Kashmir Indepth
Kashmir

These Kashmiri youth do last rites of COVID-19 victims


KINS Correspondent
Srinagar Sep 29 (KINS): Amid rise in coronavirus cases, many youth in Kashmir are on the forefront to arrange funerals of those who die due to COVID-19.
People, even relatives of COVID-19 victims are reluctant to arrange funerals for those who die due to coronavirus, fearing they might get infected.
However, many in Kashmir are on the forefront to do the last rites of COVID-19 victims.
They do everything from carrying coffin to graveyard, dig graves and also bury dead bodies. They remain 24×7 available.
A founding member of one such volunteer group is Sajad Ahmad Khan, a 38-year-old youth of Bemina Srinagar, who runs a departmental store.
He took this initiative when on one evening; Khan was passing through the lanes of Bemina to return home, he saw relatives of a lady who died of COVID-19 were reluctant to go closer to the coffin.
That day he made up his mind to arrange decent burials for those who die of COVID-19.

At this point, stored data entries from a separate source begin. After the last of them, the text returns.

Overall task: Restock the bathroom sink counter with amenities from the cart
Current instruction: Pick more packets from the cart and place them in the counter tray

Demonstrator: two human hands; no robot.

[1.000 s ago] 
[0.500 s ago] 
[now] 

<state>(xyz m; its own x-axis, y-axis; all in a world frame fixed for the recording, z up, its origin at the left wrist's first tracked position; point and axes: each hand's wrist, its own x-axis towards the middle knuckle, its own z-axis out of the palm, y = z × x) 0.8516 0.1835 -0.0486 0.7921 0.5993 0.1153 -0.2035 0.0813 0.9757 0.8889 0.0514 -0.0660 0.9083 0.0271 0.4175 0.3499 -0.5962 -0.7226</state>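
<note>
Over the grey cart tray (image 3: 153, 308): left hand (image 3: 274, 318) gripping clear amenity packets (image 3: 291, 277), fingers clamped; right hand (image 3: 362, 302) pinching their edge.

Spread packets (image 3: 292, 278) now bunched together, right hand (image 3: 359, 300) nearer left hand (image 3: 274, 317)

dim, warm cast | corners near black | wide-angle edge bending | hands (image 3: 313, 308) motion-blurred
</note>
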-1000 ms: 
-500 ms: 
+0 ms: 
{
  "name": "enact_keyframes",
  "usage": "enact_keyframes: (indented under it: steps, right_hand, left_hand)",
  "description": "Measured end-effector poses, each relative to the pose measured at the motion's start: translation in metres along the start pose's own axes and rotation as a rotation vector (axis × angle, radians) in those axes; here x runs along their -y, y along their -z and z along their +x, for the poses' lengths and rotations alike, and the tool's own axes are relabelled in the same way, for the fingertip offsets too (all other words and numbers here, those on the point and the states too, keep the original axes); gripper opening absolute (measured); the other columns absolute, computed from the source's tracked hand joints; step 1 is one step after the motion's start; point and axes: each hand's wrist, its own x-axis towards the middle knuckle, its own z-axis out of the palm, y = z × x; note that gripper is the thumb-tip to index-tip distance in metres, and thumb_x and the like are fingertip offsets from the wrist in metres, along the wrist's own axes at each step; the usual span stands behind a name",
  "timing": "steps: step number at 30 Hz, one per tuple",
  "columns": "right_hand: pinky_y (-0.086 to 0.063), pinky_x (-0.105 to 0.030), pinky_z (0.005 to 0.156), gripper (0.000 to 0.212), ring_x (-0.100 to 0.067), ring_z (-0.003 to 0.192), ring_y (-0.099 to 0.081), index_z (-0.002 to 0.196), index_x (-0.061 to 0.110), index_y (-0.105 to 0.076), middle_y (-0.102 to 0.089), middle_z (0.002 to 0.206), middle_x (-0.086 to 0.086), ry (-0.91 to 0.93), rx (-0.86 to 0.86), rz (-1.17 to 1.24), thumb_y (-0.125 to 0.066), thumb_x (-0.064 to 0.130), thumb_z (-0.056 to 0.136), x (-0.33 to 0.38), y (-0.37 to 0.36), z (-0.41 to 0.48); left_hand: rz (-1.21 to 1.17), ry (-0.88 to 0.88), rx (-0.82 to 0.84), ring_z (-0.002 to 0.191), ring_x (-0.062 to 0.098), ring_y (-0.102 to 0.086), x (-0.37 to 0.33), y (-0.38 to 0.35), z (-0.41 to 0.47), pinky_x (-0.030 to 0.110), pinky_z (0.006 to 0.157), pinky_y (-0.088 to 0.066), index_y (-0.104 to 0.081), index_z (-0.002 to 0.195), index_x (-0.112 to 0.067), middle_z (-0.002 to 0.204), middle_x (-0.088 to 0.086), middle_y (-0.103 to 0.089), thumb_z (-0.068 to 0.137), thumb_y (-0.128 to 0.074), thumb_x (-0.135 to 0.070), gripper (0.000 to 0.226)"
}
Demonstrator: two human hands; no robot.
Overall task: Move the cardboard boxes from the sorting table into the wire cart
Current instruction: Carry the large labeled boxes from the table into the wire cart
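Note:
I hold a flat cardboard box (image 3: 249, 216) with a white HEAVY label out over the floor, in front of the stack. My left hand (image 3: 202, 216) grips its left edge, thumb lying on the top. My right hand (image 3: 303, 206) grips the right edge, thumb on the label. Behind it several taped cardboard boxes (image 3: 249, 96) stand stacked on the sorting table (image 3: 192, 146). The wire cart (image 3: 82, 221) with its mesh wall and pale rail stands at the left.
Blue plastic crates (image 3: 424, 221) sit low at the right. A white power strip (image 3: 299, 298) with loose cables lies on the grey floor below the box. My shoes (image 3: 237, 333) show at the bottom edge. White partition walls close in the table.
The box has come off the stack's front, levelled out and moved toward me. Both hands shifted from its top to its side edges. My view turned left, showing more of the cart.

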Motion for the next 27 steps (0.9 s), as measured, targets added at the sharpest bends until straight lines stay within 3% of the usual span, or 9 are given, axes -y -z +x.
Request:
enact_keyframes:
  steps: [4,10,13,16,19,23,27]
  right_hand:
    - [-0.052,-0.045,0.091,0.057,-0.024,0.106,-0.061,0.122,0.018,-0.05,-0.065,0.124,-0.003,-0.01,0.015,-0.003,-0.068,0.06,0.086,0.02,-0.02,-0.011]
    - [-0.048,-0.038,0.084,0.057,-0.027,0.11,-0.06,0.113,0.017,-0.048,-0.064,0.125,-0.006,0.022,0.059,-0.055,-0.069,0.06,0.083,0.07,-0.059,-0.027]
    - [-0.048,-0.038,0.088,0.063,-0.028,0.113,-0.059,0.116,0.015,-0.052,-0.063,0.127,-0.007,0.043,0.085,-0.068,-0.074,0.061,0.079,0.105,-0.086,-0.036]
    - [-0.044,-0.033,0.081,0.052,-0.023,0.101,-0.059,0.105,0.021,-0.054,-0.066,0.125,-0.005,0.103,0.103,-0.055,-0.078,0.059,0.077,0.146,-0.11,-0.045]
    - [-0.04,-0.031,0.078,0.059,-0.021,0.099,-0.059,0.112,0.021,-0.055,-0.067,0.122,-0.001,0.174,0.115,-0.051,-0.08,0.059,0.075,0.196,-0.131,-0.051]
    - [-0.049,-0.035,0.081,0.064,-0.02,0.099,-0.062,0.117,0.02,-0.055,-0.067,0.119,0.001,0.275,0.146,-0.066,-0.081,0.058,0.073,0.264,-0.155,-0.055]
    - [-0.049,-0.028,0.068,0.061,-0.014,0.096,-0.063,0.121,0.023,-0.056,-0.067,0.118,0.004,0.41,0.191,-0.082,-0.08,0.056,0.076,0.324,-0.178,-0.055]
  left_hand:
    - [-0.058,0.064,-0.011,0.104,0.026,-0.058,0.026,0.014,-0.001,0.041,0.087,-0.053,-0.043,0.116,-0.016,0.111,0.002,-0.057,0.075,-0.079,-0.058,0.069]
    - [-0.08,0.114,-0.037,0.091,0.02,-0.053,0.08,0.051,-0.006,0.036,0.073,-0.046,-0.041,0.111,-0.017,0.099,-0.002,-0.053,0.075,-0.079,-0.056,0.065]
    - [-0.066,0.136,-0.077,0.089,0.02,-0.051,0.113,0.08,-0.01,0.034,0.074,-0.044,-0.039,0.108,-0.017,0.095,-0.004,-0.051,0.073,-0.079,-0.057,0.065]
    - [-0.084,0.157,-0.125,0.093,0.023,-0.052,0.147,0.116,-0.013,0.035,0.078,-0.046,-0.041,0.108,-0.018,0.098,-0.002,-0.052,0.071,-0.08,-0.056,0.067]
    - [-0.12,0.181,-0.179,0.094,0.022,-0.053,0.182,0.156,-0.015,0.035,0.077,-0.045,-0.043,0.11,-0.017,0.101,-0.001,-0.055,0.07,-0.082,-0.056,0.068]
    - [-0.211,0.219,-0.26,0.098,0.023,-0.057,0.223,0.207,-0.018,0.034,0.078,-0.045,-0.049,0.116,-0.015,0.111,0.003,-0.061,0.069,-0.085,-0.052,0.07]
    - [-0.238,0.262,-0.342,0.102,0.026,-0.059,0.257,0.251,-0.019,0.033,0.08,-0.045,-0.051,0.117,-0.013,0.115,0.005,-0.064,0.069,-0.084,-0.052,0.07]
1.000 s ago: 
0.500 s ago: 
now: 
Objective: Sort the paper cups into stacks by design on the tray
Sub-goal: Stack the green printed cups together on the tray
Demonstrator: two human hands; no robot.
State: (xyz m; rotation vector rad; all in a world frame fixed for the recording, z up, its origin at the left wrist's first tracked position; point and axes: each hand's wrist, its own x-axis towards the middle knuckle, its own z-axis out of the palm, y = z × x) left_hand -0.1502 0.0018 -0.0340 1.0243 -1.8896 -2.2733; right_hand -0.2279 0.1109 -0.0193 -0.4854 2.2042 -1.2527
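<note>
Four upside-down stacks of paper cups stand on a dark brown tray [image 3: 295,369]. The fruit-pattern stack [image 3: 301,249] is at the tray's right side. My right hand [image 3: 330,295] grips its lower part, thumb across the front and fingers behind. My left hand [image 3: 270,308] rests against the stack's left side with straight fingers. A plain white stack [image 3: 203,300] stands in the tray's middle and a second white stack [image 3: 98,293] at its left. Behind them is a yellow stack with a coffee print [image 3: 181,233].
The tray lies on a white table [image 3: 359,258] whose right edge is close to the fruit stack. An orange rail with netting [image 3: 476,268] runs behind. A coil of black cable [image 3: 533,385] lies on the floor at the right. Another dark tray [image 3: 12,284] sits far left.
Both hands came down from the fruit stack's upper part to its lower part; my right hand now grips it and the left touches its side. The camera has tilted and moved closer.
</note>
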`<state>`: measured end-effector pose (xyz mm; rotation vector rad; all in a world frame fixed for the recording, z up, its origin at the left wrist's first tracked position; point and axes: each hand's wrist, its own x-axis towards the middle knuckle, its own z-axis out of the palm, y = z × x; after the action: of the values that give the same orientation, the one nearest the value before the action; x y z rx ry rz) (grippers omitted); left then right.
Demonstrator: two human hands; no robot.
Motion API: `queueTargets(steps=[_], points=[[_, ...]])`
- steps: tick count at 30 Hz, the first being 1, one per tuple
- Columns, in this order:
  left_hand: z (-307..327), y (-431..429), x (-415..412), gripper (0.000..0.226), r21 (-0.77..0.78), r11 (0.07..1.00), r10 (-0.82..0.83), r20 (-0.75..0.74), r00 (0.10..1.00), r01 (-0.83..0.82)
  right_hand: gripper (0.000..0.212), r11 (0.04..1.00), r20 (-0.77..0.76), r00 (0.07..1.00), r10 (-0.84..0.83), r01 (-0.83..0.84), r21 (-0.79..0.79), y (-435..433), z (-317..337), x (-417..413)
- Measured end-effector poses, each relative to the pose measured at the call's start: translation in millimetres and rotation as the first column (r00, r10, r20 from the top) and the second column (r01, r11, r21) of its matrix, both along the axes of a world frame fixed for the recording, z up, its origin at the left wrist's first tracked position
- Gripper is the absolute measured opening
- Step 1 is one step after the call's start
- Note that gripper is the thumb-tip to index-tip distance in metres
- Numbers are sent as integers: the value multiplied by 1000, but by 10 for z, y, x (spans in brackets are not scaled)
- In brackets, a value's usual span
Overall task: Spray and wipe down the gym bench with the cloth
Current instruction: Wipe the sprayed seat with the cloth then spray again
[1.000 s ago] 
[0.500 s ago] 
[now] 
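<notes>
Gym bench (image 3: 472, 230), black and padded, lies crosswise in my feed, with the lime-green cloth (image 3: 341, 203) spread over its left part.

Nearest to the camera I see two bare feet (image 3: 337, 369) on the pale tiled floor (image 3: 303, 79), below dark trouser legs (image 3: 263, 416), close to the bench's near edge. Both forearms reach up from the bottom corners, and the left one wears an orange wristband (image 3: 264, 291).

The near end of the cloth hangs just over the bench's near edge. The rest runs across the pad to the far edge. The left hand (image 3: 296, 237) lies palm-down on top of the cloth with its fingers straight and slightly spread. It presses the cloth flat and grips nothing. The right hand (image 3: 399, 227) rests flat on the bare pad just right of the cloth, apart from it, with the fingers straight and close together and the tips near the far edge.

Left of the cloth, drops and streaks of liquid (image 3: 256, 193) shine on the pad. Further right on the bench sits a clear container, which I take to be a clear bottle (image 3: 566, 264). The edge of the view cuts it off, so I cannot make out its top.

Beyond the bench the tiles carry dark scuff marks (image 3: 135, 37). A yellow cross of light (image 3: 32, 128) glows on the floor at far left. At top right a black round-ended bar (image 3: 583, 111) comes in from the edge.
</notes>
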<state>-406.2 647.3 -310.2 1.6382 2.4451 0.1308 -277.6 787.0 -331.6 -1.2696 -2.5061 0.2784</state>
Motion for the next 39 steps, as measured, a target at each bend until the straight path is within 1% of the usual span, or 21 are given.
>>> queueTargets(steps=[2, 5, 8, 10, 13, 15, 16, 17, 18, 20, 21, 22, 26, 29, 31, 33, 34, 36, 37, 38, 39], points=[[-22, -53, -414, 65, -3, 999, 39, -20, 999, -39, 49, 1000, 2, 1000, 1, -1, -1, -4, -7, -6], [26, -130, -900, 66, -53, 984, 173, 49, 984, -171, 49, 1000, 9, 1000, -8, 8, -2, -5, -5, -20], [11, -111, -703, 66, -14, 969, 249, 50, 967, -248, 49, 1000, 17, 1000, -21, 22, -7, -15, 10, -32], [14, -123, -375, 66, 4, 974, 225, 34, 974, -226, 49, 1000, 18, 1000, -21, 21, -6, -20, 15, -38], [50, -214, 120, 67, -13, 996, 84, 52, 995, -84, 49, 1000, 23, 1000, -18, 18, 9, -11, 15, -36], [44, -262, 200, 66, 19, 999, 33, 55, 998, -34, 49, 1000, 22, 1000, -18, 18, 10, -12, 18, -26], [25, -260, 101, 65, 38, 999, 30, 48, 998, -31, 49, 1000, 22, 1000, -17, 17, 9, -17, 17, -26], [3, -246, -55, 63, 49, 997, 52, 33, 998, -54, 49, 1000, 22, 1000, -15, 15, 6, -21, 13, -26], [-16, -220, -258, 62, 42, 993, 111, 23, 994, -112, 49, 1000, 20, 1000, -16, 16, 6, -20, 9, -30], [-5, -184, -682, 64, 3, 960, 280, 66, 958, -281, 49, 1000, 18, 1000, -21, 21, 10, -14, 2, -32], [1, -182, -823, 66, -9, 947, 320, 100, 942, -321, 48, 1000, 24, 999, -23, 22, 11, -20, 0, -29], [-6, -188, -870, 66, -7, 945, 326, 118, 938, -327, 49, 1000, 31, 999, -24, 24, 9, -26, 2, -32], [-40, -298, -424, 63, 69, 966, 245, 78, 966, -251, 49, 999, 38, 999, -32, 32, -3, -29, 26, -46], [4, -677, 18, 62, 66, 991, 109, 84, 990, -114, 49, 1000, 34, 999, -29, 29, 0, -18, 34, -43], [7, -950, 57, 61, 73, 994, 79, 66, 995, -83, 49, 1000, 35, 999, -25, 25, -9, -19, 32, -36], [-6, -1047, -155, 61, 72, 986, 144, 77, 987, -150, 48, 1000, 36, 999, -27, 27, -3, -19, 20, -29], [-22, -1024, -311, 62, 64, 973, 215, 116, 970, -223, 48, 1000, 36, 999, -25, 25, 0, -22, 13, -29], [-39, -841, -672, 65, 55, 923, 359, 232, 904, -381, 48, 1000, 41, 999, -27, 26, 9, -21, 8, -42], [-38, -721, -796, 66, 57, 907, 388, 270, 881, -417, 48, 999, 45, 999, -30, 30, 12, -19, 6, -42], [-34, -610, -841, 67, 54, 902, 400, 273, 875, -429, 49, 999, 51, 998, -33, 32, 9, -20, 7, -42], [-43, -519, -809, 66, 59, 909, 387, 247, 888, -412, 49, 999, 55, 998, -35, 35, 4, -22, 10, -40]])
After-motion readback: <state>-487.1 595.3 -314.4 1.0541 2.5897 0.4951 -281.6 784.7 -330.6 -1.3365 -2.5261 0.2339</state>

He posted on his Facebook page, that he can be contacted if any family wants burial of any COVID victim.
“Since then I am receiving calls from people for burial of those who died due to COVID,” he told news agency Kashmir Indepth News Service (KINS).
“All most everywhere, people are raising objections and do not want COVID victims to be buried in their graveyard. This stigma has to end. We should help each other in this crisis like we did during the 2014 floods,” he said.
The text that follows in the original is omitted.